### [Instructions to follow]
Going through the entries below, find how many lines hold "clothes", then give that number alone.

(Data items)
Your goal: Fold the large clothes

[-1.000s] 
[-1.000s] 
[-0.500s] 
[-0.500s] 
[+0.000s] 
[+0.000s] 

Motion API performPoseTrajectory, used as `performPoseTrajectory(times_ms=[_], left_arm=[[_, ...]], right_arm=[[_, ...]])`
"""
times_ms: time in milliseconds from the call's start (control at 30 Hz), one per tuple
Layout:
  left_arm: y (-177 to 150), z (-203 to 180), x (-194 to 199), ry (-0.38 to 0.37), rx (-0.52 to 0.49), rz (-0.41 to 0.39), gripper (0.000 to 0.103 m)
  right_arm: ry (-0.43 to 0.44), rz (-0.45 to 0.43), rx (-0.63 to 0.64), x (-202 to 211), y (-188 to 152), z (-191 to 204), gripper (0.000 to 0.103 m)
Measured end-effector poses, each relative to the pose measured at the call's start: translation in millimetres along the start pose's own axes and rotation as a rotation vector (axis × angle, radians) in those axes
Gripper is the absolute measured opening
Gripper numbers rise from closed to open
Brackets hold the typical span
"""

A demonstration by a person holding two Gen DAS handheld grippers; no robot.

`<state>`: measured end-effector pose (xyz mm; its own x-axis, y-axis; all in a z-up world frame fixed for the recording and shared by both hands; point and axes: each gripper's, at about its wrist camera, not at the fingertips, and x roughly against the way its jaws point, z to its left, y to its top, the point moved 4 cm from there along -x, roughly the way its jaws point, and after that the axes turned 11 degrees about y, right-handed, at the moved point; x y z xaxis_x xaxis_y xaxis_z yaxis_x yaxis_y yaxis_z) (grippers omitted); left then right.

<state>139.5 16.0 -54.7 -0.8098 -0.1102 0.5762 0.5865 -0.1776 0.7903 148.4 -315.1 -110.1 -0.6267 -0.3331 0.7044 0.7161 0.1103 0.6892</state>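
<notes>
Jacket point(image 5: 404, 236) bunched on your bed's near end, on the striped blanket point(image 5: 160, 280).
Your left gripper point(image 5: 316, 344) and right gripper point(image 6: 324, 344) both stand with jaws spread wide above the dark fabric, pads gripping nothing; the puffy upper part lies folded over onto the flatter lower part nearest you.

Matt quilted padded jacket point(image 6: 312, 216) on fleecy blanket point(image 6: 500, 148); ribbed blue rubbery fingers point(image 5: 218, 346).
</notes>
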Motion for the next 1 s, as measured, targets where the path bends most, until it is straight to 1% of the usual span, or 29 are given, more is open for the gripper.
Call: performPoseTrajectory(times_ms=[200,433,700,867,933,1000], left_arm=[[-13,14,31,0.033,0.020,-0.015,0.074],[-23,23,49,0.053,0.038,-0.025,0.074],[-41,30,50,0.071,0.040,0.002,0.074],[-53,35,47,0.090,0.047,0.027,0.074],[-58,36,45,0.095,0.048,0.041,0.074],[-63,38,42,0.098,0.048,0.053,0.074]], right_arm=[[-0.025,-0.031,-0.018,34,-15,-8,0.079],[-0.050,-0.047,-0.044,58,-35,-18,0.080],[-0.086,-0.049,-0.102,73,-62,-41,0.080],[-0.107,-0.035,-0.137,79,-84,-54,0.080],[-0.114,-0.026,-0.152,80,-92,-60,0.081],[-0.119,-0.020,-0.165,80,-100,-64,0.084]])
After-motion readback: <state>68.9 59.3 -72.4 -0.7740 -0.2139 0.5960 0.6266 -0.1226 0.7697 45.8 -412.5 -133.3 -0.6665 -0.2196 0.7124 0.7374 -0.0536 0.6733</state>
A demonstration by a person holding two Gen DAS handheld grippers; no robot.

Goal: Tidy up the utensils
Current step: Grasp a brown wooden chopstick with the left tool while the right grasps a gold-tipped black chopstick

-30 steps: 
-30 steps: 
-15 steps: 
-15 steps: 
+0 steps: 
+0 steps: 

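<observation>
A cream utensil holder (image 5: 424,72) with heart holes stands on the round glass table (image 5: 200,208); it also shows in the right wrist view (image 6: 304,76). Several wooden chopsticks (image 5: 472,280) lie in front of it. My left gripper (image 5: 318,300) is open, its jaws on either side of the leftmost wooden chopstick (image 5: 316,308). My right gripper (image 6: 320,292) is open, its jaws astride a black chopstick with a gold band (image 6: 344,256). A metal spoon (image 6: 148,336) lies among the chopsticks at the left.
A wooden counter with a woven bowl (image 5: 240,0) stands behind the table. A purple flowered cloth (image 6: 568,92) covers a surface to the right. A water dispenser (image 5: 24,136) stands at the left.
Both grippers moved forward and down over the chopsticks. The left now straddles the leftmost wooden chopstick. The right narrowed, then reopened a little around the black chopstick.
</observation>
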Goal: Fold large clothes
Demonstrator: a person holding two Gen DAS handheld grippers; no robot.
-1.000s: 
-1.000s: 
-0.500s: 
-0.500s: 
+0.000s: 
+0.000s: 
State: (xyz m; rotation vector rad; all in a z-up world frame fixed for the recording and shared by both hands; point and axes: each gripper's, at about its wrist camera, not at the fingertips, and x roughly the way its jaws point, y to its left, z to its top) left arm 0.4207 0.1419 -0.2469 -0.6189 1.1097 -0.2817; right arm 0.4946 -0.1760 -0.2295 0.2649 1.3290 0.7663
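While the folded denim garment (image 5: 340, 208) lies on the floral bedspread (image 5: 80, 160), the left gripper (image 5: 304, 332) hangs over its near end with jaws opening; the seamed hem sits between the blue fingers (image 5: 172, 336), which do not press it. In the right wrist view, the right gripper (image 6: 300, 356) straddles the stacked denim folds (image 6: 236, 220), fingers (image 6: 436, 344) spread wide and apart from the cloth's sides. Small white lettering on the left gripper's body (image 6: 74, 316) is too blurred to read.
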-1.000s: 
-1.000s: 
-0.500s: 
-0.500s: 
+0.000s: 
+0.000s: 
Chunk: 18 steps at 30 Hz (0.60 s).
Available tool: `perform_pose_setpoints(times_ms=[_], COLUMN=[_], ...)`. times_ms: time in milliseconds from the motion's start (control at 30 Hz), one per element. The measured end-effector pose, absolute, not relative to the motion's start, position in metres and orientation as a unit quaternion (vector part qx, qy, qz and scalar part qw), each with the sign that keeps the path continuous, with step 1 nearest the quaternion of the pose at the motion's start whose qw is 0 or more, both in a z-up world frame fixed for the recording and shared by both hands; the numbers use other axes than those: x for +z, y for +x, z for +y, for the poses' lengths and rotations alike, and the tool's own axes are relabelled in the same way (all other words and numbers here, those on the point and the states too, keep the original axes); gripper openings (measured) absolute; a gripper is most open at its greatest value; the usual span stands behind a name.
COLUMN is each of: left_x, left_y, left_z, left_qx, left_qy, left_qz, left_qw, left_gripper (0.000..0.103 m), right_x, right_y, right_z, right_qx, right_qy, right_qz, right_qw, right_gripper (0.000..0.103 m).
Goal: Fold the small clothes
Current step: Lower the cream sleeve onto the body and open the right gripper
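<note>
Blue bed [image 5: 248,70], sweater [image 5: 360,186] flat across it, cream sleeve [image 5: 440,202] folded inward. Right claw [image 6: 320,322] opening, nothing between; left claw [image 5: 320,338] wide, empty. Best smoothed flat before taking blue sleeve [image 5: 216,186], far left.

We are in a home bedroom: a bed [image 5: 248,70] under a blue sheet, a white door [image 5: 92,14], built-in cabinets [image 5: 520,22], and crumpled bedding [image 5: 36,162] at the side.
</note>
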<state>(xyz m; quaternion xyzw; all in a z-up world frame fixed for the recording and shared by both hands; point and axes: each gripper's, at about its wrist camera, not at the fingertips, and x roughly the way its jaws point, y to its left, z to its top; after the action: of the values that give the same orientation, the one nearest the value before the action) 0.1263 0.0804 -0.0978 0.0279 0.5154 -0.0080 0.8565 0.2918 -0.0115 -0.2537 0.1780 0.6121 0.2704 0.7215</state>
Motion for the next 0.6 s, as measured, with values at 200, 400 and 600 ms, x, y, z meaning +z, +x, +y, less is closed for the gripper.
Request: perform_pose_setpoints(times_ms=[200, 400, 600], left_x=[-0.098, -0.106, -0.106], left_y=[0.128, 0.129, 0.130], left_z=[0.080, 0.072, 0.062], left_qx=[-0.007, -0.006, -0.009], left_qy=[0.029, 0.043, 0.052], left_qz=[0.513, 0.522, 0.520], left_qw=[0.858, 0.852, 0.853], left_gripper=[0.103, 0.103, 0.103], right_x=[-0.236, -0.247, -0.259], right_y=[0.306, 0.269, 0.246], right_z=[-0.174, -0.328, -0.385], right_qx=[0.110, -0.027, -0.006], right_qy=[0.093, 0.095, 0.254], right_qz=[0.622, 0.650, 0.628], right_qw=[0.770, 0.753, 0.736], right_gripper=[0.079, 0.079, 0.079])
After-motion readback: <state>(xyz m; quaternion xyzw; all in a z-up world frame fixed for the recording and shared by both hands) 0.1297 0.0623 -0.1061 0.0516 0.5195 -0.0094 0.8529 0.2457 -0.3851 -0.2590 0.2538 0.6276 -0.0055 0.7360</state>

### [Answer space]
3